Permíteme que insista
Los orgasmos producen el mismo placer en los ricos y en los pobres. No aporta más deleite la eyaculación de Ronaldo que la mía, de hecho, es posible que la mía sea algo más placentera porque me he especializado en alcanzar una duración a la que él no puede llegar por no disponer de tanto tiempo para tocarse los huevos.
Existe un límite de gozo que ya no es superable. Si esto no fuera así, los perros macho nacerían con una enorme sonrisa en su cara solo por el hecho prometedor de que sus hembras tienen cuatro pares de tetas.
No es cuestión ni de cantidad ni de calidad. Ésta mañana han dicho en ciertas publicaciones especializadas, que mi buen amigo Juan Méndez es uno de los ocho mejores compositores del mundo. Pero esa calificación es una medida errónea ya que se trata de la apreciación de una persona o personas que no tienen en el extremo de su brazo la mano de Dios. ¿Por qué no podría ser el primero, o incluso el último? ¿Quién decide donde se establece el umbral de la calidad?

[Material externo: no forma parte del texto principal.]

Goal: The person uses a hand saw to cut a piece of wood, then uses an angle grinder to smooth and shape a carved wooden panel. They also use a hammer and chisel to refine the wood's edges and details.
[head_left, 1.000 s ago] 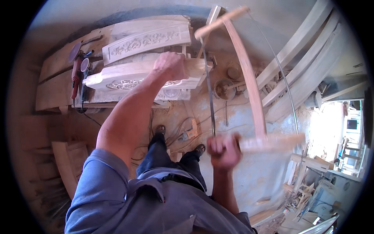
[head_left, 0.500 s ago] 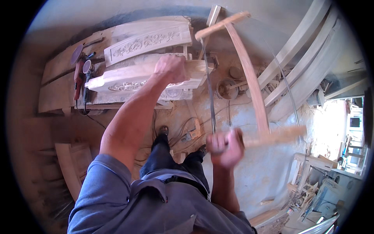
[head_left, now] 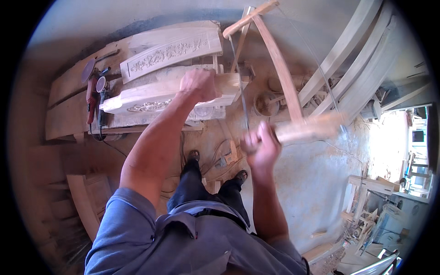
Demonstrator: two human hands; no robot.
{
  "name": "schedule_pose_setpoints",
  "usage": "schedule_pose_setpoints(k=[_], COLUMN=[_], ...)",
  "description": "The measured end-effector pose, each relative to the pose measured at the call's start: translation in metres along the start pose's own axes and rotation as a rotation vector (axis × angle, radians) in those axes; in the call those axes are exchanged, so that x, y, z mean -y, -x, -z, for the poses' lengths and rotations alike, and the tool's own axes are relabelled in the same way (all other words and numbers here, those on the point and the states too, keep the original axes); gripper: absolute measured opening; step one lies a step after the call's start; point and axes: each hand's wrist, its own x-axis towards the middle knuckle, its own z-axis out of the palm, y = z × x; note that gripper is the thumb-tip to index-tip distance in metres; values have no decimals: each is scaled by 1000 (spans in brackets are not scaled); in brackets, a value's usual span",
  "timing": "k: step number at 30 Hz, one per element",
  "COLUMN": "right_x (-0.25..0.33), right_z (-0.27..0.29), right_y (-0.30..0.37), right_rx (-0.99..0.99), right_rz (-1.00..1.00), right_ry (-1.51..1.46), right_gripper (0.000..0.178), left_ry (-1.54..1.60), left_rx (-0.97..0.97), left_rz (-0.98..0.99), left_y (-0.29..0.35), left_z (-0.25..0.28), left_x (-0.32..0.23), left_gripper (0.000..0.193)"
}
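My right hand is closed around the near end of a wooden bow saw. Its thin blade runs away from my fist and crosses the right end of a pale carved wooden board. On top of that board, close to its right end, my left hand grips with curled fingers; what the fingertips touch is hidden. Just behind lies a second carved panel with scrollwork. The saw's near crosspiece looks smeared by motion.
Two angle grinders, one red and one dark, lie on the left of the workbench. A round bucket stands beyond the saw. Long curved timbers lean at the right. An orange power tool and cables lie near my feet.
My right hand and the bow saw have moved forward, away from my body. My left hand stays on the board.
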Motion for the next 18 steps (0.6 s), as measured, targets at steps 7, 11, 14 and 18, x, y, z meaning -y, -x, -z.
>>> schedule_pose_setpoints(k=[7, 11, 14, 18], right_x=[14, -5, -1, -13], right_z=[25, 33, -13, 12], right_y=[109, 94, -4, 22], right_rx=[119, 148, -110, 117], right_rz=[54, 125, 11, -18], right_ry=[-108, -318, -115, -64], right_gripper=[32, 31, 32, 27], left_ry=[-7, 19, 5, -34], left_rx=[36, 2, 44, 23], left_rz=[29, 24, 11, -2], left_y=[4, 5, 3, 2], left_z=[6, -2, 0, 0], left_x=[0, -2, -1, 9], left_gripper=[50, 50, 62, 62])
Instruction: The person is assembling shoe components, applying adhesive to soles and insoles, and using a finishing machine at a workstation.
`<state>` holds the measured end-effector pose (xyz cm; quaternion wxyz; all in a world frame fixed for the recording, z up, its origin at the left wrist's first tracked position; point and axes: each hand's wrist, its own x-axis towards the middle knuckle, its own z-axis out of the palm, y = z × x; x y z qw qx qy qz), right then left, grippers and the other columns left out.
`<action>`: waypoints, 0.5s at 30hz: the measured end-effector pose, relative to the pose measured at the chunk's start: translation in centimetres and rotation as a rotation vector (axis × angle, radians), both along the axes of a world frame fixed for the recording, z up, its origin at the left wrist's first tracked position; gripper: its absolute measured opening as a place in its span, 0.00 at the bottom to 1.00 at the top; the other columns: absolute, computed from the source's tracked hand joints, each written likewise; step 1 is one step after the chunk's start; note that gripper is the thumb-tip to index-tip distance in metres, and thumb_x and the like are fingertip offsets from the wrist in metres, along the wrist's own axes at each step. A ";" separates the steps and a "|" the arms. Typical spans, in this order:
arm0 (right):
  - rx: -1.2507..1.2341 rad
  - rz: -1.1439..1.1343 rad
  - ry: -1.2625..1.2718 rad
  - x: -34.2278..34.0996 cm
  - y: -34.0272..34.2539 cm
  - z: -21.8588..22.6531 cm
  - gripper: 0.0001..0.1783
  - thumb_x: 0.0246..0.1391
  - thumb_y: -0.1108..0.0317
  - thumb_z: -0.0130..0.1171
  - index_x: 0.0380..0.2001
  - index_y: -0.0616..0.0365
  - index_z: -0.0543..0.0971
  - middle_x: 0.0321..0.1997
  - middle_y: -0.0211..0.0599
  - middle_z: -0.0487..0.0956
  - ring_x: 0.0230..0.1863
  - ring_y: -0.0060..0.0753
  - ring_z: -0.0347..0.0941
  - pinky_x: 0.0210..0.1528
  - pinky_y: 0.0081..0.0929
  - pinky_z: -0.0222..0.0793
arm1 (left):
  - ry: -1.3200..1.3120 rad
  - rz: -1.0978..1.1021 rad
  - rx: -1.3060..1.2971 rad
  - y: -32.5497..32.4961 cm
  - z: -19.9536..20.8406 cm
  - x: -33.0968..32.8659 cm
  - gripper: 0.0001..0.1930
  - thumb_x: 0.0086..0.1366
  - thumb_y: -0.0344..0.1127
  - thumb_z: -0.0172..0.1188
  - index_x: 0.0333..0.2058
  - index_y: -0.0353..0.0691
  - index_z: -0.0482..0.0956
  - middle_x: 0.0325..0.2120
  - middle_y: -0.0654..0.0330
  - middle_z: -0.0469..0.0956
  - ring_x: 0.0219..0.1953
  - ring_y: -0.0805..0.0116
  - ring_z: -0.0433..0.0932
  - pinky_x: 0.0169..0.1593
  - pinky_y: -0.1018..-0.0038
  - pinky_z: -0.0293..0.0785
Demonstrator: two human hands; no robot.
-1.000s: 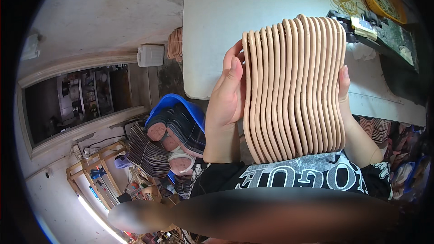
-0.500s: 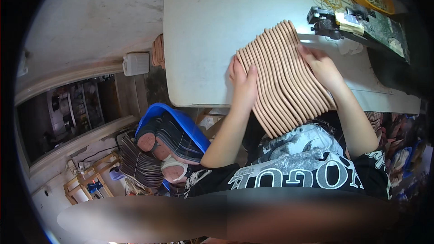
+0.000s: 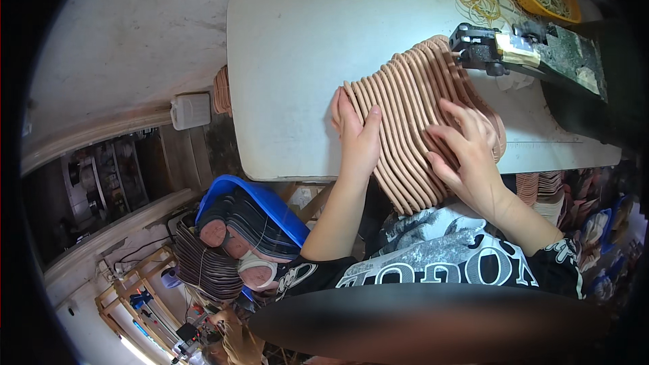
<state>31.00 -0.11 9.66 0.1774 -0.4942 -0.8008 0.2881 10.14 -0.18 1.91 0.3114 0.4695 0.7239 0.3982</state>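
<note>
A stack of tan shoe soles [image 3: 400, 128] lies on edge across the white table's front edge, its near end close to my shirt. My left hand [image 3: 359, 136] grips the stack's left side, thumb on the top edges and fingers round the outer sole. Over the stack's right half, my right hand [image 3: 466, 142] has bent, parted fingers, their tips touching the edges. Beneath and beyond that hand, the rightmost soles lean over to the right, partly hidden by it.
A dark clamp-like device on an arm [image 3: 483, 47] overhangs the stack's far right. Behind it are loose rubber bands [image 3: 478, 0] and a yellow basket [image 3: 534, 5] on the white table [image 3: 291, 81]. A blue bin [image 3: 280, 213] of dark soles stands left, below a white jug [image 3: 190, 111].
My right hand has let go of the stack's right side and moved onto its top edges. The rightmost soles have fanned out to the right. My left hand keeps its grip.
</note>
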 end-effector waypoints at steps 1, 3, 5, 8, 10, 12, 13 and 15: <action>0.041 0.022 0.002 0.1 -0.1 0.1 0.17 0.45 0.65 0.63 0.41 0.53 0.78 0.61 0.42 0.66 0.66 0.46 0.57 0.64 0.50 0.44 | -0.007 0.003 -0.018 0.1 0.1 -0.1 0.33 0.63 0.35 0.56 0.63 0.28 0.54 0.60 0.45 0.57 0.63 0.51 0.54 0.67 0.61 0.46; 0.085 0.019 0.041 -0.1 -0.5 -0.2 0.06 0.44 0.67 0.64 0.29 0.51 0.80 0.56 0.34 0.72 0.64 0.43 0.59 0.63 0.49 0.44 | -0.013 -0.015 -0.021 0.1 0.4 0.0 0.35 0.63 0.36 0.58 0.63 0.28 0.54 0.60 0.44 0.56 0.63 0.51 0.54 0.67 0.61 0.46; 0.094 0.013 -0.007 0.0 -0.4 0.3 0.07 0.43 0.68 0.64 0.29 0.50 0.81 0.56 0.34 0.72 0.65 0.44 0.58 0.63 0.49 0.44 | -0.074 -0.079 -0.086 -0.1 1.1 -0.3 0.44 0.60 0.40 0.63 0.65 0.26 0.45 0.65 0.40 0.44 0.68 0.45 0.44 0.69 0.58 0.40; 0.126 0.032 -0.082 -0.6 -0.2 1.0 0.06 0.41 0.70 0.64 0.28 0.51 0.82 0.56 0.33 0.73 0.65 0.43 0.58 0.63 0.48 0.45 | -0.079 -0.018 -0.009 -0.6 1.2 0.2 0.47 0.59 0.40 0.63 0.65 0.26 0.41 0.66 0.39 0.40 0.69 0.45 0.40 0.70 0.59 0.40; 0.149 0.057 -0.110 -1.1 -0.1 1.1 0.05 0.41 0.71 0.63 0.27 0.52 0.82 0.55 0.32 0.74 0.65 0.41 0.59 0.62 0.48 0.46 | -0.070 -0.028 -0.009 -0.8 1.7 0.4 0.48 0.60 0.41 0.64 0.66 0.26 0.39 0.66 0.38 0.37 0.70 0.45 0.38 0.70 0.59 0.39; 0.182 0.087 -0.103 -1.5 0.2 0.5 0.04 0.43 0.68 0.62 0.21 0.57 0.79 0.53 0.32 0.74 0.64 0.38 0.60 0.61 0.49 0.46 | -0.056 -0.039 -0.033 -1.0 1.9 0.5 0.48 0.60 0.41 0.63 0.66 0.25 0.38 0.66 0.38 0.37 0.70 0.45 0.39 0.70 0.59 0.39; 0.145 0.038 -0.039 -1.4 0.5 0.3 0.05 0.43 0.69 0.61 0.20 0.58 0.79 0.51 0.32 0.74 0.62 0.39 0.62 0.60 0.49 0.46 | -0.104 -0.033 -0.024 -0.8 1.2 0.2 0.47 0.62 0.42 0.62 0.66 0.25 0.38 0.66 0.38 0.37 0.69 0.45 0.40 0.70 0.59 0.40; 0.127 -0.045 0.072 -0.9 1.0 0.3 0.03 0.41 0.71 0.62 0.20 0.57 0.78 0.47 0.33 0.75 0.59 0.41 0.64 0.60 0.45 0.48 | -0.302 0.014 -0.025 -0.8 1.0 0.0 0.45 0.65 0.44 0.58 0.66 0.25 0.39 0.66 0.39 0.39 0.69 0.46 0.43 0.69 0.59 0.42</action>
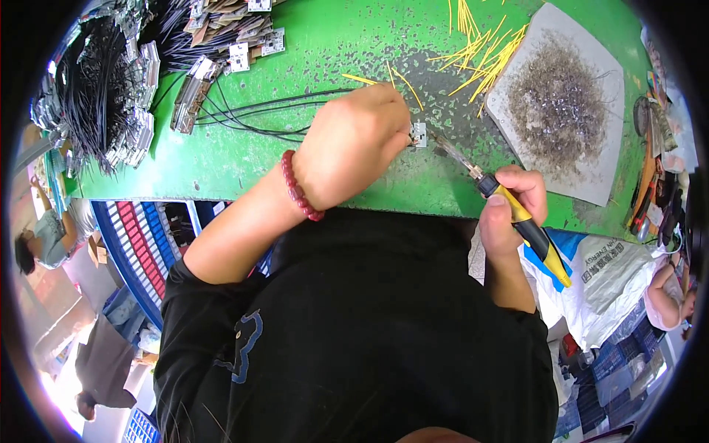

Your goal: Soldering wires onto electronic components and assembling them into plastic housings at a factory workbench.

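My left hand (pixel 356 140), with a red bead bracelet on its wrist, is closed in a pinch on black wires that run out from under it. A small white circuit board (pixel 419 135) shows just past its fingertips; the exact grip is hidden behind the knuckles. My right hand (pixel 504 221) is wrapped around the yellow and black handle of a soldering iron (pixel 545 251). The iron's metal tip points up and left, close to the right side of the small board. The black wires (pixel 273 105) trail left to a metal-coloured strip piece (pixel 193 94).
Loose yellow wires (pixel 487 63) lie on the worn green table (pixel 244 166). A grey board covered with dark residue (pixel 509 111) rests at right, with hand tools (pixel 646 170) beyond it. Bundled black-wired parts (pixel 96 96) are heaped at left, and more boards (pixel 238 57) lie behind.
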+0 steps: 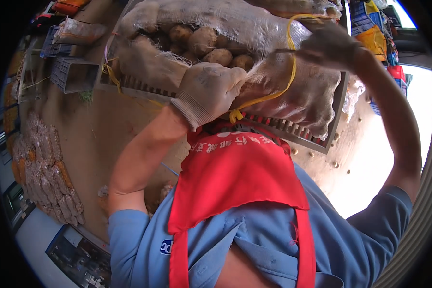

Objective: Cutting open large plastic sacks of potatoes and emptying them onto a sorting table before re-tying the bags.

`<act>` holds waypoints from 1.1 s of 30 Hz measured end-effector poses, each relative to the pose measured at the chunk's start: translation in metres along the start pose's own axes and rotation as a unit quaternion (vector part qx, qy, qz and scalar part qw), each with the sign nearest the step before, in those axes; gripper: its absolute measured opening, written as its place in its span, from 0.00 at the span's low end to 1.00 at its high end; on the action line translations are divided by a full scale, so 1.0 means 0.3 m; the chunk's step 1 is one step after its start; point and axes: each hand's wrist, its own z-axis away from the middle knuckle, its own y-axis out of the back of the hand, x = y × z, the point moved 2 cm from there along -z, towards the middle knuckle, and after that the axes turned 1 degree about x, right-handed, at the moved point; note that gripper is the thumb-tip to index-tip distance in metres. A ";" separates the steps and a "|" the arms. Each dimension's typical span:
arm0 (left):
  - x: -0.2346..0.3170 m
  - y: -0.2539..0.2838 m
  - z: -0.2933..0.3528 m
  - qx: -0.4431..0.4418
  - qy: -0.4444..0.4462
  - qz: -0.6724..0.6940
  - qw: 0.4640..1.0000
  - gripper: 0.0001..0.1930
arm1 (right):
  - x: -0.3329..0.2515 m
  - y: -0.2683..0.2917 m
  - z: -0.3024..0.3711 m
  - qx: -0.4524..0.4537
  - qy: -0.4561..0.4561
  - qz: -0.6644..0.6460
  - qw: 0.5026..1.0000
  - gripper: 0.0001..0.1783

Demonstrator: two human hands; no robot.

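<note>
A translucent woven mesh sack (293, 91) lies in front of me, torn wide along its upper side. Brown round potatoes (202, 41) show through the tear. My left hand (211, 89), in a pale knitted glove, is closed on the frayed edge of the sack, just below the potatoes. To the right, over the sack, is my gloved right hand (332, 47), blurred by motion. Its fingers are closed around a thin dark tool (287, 51) pointing left, whose kind I cannot make out. A yellow strap (273, 95) loops across the sack between my hands.
Under the sack is a slatted grey metal frame (312, 142). Blue-grey plastic crates (75, 74) stand at the left, above a pile of filled mesh bags (45, 168). Several small round pieces (335, 164) lie on the floor at the right. More crates (365, 19) are at the far right.
</note>
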 end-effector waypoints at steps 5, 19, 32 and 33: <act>-0.014 0.006 -0.023 -0.030 0.030 0.075 0.996 0.11 | 0.105 0.028 0.272 -0.045 -0.228 -0.162 0.959 0.17; 0.026 -0.090 -0.097 -0.003 -0.010 -0.058 0.998 0.09 | -0.058 0.003 -0.070 0.057 -0.078 -0.153 0.983 0.18; 0.058 -0.051 -0.074 -0.031 -0.052 0.001 0.998 0.07 | 0.033 0.079 0.285 0.022 -0.163 -0.110 0.980 0.19; 0.068 -0.055 -0.088 -0.048 -0.063 0.001 0.997 0.08 | 0.016 0.081 0.260 0.064 -0.155 -0.159 0.973 0.19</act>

Comiendo con hambre, disfruta de un bocadillo de sardinas un albañil lo mismo que un orondo político un enorme chuletón de Ávila que engulle a cuenta de los ciudadanos. No es posible, aunque se intente, saborear algo con más intensidad de la que permite el propio momento. Es todo una cuestión mental y por eso, muchos ricos envidian, desde el aclimatado confort de sus vehículos de lujo, las enormes sonrisas que viajan pegadas a las caras de esos hippies de furgoneta roñosa.
El triunfo que experimenta cuando toca tierra un inmigrante que se ha jugado la vida en el estrecho, es de tal magnitud, que ni la celebración del mejor de los goles puede superar. Por eso no se suicidan en masa los millones de pobres que pueblan la tierra, porque siempre existe ese placer intrínseco que proporciona la vida, aunque resida en la simple contemplación del universo.
La única diferencia en cuestiones de placer puede estar, si acaso, en la cantidad. Por eso, y a falta de otros recursos, recomiendo mucho el sexo, barato y sin contraindicaciones.
Mi mujer y yo tenemos una gata que desde su nacimiento había vivido encerrada en el piso de Madrid, como en una confortable cadena perpetua. Cuando nos vinimos a vivir al campo, la gata ya tenía nueve años. Su nueva residencia es mi estudio artístico, un enorme espacio de doscientos metros cuadrados muy luminoso, con una puerta al exterior de diez metros cuadrados que cuando se abre, presenta un escenario ilimitado con el paisaje más bonito que puede contemplar una mirada. Pues bien, la gata no pisa el campo a pesar de tener la irrepetible oportunidad de cancelar de su vida ese techo artificial por el que siempre ha estado cubierta. Todas las mañanas le abro la puerta, pero su conformismo le impide saborear la libertad en toda su plenitud, y se pierde lo mejor de la vida aunque no lo sepa.
Es el miedo el que nos aleja de la oportunidad de proporcionarnos todo el placer que ofrece la existencia. Después de todo, si los ricos tuvieran en su mano la llave del eterno placer, seguirían hoy disfrutando de sus lujos aquellos que duermen para siempre en panteones de mármol blanco.